▶ _REQUIRED ACTION_
Restate the whole listing exactly, leaving nothing out.

▶ _INFORMATION SHOWN_

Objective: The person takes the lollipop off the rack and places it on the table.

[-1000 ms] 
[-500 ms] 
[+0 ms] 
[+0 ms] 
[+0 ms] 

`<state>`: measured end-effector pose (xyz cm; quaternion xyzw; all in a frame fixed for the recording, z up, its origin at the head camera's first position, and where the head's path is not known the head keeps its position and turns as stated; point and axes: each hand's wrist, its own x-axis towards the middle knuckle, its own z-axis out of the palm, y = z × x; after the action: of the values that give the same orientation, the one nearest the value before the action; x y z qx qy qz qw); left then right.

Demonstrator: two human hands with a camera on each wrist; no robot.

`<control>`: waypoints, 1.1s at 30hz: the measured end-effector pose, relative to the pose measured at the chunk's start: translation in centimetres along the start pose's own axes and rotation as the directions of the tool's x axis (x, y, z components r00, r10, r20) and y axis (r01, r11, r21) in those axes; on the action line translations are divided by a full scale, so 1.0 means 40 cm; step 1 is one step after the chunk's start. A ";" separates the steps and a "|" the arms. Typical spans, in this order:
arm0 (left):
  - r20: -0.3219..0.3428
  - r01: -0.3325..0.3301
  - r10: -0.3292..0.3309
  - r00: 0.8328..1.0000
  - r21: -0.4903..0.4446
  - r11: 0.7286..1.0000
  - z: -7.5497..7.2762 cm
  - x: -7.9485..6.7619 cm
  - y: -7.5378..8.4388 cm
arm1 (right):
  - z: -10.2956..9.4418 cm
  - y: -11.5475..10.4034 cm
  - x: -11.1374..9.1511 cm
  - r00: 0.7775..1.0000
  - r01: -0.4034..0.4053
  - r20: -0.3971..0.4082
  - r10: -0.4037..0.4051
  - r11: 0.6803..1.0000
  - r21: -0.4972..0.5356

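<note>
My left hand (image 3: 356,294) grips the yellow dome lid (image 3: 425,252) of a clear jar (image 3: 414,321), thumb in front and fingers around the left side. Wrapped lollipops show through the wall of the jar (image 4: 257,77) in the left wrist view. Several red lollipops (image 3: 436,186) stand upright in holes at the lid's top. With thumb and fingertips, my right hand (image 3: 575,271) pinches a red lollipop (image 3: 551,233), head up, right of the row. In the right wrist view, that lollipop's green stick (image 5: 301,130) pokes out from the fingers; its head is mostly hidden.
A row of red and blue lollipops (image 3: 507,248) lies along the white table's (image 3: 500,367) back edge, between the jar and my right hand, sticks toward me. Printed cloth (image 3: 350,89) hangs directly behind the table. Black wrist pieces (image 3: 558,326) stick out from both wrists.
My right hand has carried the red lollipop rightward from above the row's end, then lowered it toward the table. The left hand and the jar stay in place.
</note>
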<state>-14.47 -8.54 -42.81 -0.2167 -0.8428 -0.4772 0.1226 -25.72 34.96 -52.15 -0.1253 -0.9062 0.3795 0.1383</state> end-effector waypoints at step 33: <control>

▶ _EXERCISE RESPONSE_
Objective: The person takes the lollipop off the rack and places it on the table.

[-1000 ms] 
[-500 ms] 
[+0 ms] 
[+0 ms] 
[+0 ms] 

`<state>`: measured end-effector pose (xyz cm; quaternion xyzw; all in a frame fixed for the recording, z up, its origin at the head camera's first position, and where the head's path is not known the head keeps its position and turns as stated; point and axes: each hand's wrist, its own x-axis towards the middle knuckle, its own z-axis out of the palm, y = z × x; after the action: of the values that give the same orientation, the one nearest the value before the action; x y z qx qy qz qw); left then right.

Demonstrator: two human hands with a camera on each wrist; no robot.

`<control>`: waypoints, 1.1s at 30hz: the measured end-effector pose, relative to the pose measured at the chunk's start: translation in centimetres along the start pose's own axes and rotation as the directions of the tool's x axis (x, y, z components r00, r10, r20) and y axis (r01, r11, r21) in those axes; on the action line translations are divided by a full scale, so 1.0 means 40 cm; step 1 is one step after the chunk's start. A ";" separates the steps and a "|" the arms. Typical spans, in this order:
arm0 (left):
  - r20: -0.3219..0.3428
  - r01: -0.3325..0.3301
  - r10: -0.3292..0.3309
  - r00: 0.8328..1.0000
  - r21: -0.4903..0.4446
  - r11: 0.7286..1.0000
  - z: -7.5497..7.2762 cm
  - x: -7.9485..6.7619 cm
  - y: -7.5378..8.4388 cm
arm1 (right):
  - z: -10.2956..9.4418 cm
  - y: -11.5475..10.4034 cm
  - x: -11.1374..9.1511 cm
  - r00: 0.7775..1.0000
  - r01: -0.4034..0.4053
  - r20: -0.3971..0.4082
  - r10: -0.4037..0.4051
  - r11: 0.6803..1.0000
  - r21: -0.4972..0.5356

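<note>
My left hand (image 3: 356,294) grips the yellow dome lid (image 3: 425,252) of a clear jar (image 3: 414,321), thumb in front and fingers around the left side. Wrapped lollipops show through the wall of the jar (image 4: 257,77) in the left wrist view. Several red lollipops (image 3: 436,186) stand upright in holes at the lid's top. With thumb and fingertips, my right hand (image 3: 575,271) pinches a red lollipop (image 3: 551,233), head up, right of the row. In the right wrist view, that lollipop's green stick (image 5: 301,130) pokes out from the fingers; its head is mostly hidden.
A row of red and blue lollipops (image 3: 507,248) lies along the white table's (image 3: 500,367) back edge, between the jar and my right hand, sticks toward me. Printed cloth (image 3: 350,89) hangs directly behind the table. Black wrist pieces (image 3: 558,326) stick out from both wrists.
My right hand has carried the red lollipop rightward from above the row's end, then lowered it toward the table. The left hand and the jar stay in place.
</note>
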<state>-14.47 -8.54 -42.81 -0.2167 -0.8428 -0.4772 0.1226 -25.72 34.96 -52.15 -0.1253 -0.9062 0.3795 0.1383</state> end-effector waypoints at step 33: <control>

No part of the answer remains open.